**EXERCISE BRIEF**
Only the number is wanted: how many lines below include "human"?

**Items from a data source**
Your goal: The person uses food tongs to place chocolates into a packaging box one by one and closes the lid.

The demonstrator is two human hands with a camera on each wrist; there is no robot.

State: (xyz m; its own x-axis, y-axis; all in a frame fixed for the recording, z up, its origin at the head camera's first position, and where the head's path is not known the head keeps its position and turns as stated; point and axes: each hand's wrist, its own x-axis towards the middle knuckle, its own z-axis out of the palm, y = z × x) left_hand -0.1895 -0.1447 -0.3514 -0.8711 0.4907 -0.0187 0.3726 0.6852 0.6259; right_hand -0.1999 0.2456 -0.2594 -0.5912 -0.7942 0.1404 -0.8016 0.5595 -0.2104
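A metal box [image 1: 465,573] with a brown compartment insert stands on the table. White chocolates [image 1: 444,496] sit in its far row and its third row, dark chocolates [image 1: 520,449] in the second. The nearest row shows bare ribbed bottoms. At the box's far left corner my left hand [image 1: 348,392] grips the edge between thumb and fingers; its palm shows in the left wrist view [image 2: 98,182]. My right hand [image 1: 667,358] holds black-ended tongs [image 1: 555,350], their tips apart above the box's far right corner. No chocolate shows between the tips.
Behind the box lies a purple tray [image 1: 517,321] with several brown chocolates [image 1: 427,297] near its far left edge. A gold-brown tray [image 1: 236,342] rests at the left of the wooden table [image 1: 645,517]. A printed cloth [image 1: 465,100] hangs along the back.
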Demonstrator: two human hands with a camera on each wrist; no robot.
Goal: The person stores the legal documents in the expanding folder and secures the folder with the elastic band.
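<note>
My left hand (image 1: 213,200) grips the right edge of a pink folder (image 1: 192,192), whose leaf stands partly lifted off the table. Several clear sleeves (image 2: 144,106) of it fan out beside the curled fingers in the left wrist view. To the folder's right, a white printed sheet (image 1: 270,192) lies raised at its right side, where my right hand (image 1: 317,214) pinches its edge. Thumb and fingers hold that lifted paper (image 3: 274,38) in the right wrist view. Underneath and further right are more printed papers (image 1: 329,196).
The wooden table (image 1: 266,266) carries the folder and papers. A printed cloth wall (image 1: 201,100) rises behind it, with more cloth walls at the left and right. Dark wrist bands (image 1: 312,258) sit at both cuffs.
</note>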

**RESPONSE TO THE TASK**
2